**Exercise details**:
Find the word "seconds" in the records below. List each line containing it.
____ Material for the task
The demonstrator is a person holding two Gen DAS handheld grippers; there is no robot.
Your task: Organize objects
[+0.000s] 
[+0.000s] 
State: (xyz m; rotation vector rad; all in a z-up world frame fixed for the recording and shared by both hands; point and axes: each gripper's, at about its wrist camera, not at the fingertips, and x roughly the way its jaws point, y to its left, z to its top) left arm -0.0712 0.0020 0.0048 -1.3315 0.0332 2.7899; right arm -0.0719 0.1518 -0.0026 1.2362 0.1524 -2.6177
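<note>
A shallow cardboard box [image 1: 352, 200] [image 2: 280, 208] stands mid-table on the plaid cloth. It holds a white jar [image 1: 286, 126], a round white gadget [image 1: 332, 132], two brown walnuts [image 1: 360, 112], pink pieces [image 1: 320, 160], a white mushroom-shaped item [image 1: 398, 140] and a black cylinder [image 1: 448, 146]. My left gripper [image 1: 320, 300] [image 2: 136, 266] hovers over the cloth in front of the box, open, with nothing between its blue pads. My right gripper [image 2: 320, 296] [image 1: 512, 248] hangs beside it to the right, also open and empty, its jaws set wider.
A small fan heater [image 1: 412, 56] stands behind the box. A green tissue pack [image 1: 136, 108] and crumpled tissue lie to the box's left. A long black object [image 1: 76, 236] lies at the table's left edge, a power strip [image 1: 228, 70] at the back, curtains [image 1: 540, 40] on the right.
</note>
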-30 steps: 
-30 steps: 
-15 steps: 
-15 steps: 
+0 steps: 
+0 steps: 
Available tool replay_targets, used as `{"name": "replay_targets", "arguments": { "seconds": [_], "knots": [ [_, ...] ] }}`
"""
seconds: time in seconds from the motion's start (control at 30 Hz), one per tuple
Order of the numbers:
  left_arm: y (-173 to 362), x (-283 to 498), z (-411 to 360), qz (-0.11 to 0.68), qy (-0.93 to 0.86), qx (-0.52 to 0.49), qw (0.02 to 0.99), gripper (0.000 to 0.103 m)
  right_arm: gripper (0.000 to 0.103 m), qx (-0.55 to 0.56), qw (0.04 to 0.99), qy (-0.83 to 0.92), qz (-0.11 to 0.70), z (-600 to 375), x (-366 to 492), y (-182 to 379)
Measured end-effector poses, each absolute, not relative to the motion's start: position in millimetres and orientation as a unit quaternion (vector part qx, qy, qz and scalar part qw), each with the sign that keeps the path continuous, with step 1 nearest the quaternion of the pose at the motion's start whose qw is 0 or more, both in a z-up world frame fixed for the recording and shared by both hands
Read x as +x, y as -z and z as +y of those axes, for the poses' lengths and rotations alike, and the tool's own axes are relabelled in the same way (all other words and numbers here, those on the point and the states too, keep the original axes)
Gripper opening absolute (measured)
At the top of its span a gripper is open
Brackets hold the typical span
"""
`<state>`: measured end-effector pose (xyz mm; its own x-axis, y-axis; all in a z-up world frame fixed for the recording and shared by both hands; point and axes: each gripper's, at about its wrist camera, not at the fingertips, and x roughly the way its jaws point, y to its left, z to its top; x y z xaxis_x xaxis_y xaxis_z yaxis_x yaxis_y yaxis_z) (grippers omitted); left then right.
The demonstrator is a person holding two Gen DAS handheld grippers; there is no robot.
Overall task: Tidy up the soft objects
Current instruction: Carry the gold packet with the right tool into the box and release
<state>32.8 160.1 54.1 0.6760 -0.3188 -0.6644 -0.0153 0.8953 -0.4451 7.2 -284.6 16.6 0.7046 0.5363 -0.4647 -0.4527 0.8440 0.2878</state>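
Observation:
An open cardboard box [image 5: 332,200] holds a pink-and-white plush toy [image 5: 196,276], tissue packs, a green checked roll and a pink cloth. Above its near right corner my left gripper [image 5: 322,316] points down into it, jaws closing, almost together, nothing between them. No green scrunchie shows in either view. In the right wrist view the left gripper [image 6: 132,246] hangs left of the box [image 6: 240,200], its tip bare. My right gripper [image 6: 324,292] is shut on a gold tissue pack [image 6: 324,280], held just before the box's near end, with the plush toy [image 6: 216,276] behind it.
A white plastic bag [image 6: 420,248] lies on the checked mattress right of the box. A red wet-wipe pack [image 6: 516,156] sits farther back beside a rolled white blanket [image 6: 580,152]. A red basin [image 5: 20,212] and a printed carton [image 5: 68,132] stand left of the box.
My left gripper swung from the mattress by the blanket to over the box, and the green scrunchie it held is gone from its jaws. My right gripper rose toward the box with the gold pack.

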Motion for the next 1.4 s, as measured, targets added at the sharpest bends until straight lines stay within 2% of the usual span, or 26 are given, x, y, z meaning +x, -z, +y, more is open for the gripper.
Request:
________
**Exercise result**:
Available tool replay_targets, used as `{"name": "replay_targets", "arguments": { "seconds": [_], "knots": [ [_, ...] ] }}`
seconds: time in seconds from the motion's start (control at 30 Hz), one per tuple

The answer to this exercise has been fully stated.